Millions of people suffer from speech problems, which can be caused by anything including neurological or genetic diseases, physical handicaps, brain damage, or hearing loss. Speech patterns such as stuttering, dysarthria, apraxia, and others that result from speech disorders make it difficult for people to express themselves and access voice-enabled devices.
With the increased computational power of deep learning systems and the availability of large training datasets, the accuracy of automated speech recognition (ASR) technologies has improved.
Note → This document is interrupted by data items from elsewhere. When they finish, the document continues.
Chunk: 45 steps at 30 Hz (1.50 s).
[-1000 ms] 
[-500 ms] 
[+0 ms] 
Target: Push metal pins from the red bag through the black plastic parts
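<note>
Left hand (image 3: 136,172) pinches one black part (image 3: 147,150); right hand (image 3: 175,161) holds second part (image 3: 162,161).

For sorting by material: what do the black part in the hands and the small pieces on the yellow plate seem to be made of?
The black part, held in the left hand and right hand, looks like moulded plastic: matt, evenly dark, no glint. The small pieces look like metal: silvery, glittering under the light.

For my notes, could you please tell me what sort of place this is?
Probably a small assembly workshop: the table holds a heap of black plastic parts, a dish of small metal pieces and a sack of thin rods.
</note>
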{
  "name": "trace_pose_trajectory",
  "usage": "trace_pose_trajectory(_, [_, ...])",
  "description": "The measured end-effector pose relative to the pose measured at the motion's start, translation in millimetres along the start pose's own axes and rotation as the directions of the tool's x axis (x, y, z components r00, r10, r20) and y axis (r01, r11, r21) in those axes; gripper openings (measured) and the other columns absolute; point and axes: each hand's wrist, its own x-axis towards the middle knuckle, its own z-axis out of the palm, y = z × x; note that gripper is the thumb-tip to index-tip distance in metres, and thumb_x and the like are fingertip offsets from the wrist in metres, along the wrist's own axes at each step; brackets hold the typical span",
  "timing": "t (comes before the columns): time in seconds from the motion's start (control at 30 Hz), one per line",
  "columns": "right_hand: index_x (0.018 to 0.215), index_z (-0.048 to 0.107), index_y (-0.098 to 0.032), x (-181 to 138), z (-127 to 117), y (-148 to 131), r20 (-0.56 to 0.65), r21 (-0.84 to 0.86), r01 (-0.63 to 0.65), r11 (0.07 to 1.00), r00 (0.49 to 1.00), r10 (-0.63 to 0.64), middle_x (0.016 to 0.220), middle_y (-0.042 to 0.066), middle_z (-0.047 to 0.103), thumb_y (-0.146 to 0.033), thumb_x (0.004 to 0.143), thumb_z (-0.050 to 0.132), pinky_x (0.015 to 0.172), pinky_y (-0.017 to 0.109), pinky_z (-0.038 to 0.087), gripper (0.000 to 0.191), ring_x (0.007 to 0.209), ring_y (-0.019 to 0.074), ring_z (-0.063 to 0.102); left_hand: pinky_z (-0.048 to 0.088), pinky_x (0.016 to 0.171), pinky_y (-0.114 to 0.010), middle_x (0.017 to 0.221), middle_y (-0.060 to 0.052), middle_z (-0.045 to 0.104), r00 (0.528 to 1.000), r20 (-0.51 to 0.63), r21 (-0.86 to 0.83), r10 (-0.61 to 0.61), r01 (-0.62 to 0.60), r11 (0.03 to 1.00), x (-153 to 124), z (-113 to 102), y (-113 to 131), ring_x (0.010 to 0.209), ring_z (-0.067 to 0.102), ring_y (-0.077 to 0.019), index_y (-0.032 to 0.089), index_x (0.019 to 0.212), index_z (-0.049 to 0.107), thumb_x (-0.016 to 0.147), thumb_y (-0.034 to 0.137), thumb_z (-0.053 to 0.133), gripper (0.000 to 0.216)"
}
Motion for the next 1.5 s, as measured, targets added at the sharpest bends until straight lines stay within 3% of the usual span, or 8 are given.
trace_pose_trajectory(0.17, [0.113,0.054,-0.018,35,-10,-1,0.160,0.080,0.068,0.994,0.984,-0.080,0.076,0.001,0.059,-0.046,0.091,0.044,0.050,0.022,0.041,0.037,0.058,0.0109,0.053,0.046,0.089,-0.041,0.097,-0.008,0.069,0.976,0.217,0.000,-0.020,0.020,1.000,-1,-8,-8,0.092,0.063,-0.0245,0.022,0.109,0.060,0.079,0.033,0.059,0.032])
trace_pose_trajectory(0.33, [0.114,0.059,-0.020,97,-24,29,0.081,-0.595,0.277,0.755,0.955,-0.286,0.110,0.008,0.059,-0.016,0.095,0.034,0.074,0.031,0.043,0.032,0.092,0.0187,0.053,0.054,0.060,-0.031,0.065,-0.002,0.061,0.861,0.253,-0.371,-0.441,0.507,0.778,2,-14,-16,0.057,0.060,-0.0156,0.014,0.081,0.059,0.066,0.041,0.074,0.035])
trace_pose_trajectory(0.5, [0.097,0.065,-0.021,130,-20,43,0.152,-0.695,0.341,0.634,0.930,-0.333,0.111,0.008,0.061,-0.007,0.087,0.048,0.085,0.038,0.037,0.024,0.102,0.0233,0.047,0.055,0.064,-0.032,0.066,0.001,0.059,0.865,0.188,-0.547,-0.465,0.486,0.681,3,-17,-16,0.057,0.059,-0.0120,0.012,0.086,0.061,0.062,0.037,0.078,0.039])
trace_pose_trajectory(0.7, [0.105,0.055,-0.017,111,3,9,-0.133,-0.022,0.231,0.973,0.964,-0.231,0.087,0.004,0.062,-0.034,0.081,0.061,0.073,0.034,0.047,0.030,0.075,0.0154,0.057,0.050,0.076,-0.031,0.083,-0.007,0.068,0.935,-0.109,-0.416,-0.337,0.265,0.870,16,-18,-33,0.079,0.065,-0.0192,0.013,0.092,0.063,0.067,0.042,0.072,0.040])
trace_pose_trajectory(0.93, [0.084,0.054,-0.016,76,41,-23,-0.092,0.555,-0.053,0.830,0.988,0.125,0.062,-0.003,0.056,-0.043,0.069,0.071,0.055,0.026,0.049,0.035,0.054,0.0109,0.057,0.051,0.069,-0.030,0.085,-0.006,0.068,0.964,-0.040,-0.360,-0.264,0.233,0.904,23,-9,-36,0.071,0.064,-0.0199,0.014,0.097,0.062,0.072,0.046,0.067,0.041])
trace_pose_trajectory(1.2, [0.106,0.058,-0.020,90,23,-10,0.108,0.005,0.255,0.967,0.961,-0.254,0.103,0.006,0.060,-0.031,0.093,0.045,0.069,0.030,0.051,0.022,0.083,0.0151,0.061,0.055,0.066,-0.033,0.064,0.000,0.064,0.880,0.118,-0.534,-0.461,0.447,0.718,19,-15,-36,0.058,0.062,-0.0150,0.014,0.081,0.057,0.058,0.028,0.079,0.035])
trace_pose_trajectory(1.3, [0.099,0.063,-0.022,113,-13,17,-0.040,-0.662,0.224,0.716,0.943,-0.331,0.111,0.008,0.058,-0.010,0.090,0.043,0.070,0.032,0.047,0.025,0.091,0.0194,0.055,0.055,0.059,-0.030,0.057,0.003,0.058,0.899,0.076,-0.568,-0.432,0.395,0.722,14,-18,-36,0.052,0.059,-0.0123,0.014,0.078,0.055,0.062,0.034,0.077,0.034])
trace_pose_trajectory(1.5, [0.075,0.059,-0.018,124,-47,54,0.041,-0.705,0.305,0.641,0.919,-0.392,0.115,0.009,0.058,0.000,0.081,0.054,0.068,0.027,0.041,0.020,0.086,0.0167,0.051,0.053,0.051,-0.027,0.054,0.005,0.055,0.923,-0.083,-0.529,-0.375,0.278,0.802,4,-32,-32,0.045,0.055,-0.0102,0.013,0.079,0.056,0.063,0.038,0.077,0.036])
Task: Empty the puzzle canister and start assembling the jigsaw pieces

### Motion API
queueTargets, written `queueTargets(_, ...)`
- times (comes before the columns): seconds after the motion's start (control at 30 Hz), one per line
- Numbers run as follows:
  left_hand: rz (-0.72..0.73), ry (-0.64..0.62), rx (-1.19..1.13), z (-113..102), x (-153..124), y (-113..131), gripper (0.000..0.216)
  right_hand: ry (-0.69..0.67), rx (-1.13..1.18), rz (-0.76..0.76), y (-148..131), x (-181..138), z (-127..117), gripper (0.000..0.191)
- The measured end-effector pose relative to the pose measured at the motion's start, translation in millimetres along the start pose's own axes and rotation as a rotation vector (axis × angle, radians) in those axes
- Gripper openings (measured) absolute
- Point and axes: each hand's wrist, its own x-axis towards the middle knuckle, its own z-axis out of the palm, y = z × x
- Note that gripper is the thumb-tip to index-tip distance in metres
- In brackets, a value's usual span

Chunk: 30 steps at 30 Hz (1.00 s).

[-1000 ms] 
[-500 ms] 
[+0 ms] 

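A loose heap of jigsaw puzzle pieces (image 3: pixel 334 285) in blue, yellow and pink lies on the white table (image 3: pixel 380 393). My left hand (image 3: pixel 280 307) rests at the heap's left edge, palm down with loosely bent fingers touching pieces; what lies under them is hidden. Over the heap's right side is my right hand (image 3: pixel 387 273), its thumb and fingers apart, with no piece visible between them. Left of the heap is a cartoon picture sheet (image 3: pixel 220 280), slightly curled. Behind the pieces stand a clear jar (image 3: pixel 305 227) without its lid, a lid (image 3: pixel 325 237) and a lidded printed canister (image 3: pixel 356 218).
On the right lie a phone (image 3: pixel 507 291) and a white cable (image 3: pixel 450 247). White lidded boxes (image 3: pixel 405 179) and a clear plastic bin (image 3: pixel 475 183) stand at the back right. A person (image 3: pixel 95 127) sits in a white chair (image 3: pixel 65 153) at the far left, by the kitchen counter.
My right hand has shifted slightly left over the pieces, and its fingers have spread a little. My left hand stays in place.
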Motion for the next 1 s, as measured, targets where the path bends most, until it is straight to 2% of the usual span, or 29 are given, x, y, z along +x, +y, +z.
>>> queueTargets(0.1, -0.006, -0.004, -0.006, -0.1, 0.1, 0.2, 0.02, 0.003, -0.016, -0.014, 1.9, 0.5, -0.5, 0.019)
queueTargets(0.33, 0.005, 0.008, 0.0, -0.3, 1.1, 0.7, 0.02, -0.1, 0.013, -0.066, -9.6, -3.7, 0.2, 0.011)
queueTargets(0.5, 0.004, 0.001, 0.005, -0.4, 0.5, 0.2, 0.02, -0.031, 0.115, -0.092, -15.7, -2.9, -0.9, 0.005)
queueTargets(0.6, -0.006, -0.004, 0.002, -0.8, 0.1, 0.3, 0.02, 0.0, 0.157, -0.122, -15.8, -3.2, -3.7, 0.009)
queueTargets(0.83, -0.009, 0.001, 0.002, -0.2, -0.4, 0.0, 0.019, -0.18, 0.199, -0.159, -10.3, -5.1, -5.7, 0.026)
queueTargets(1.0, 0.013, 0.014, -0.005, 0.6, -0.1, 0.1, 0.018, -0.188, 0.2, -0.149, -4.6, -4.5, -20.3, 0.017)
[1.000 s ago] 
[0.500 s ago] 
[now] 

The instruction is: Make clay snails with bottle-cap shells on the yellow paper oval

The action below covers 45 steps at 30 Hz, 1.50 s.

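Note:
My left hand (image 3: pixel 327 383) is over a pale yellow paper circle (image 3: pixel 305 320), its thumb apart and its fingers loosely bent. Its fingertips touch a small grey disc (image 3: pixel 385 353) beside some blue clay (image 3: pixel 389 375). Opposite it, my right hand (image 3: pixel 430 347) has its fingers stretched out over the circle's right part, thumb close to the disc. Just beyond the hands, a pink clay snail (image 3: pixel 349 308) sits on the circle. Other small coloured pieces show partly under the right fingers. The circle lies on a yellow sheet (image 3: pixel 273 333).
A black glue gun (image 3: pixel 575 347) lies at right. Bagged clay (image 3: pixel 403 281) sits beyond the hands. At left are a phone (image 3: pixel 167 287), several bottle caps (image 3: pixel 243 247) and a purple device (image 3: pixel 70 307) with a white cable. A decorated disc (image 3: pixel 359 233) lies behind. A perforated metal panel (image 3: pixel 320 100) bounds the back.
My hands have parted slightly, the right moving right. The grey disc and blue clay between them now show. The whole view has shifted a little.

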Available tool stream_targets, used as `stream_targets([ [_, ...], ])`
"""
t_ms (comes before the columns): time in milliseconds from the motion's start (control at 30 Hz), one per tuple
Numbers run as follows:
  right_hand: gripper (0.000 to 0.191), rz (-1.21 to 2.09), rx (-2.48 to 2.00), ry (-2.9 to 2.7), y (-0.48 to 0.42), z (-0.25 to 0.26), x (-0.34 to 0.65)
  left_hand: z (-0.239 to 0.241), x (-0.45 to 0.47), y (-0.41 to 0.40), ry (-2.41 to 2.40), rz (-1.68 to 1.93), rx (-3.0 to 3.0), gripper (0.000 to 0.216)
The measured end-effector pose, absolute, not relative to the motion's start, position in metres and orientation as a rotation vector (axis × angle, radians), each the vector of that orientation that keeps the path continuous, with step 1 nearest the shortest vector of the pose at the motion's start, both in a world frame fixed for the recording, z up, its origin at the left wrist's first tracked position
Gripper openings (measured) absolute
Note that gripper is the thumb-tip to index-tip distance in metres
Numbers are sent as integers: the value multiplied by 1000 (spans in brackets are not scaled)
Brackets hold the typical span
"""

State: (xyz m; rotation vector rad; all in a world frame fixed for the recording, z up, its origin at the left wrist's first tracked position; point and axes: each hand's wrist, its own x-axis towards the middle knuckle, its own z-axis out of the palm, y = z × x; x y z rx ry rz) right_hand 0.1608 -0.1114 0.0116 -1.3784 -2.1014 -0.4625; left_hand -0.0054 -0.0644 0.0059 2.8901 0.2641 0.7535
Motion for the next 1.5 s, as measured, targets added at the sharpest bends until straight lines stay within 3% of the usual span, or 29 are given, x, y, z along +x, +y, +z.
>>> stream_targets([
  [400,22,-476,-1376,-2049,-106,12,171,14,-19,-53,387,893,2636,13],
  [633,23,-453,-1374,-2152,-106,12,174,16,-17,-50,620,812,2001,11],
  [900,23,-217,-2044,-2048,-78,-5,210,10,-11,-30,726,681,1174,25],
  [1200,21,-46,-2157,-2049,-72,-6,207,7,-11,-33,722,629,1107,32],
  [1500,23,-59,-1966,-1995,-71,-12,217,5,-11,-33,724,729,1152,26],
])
However, their performance is still unsatisfactory for many people with speech difficulties, rendering the technology unsuitable for many speakers who could benefit from it.
The Google AI team recently released the findings of their research, which intended to make personalized ASR models accessible to more people. To accomplish this, the researchers expanded the existing disordered speech data and focused on generating personalized ASR models based on this corpus. Compared to out-of-the-box speech models trained on ordinary speech, this approach produces highly accurate models that can improve the word mistake rate by up to 85% in some domains.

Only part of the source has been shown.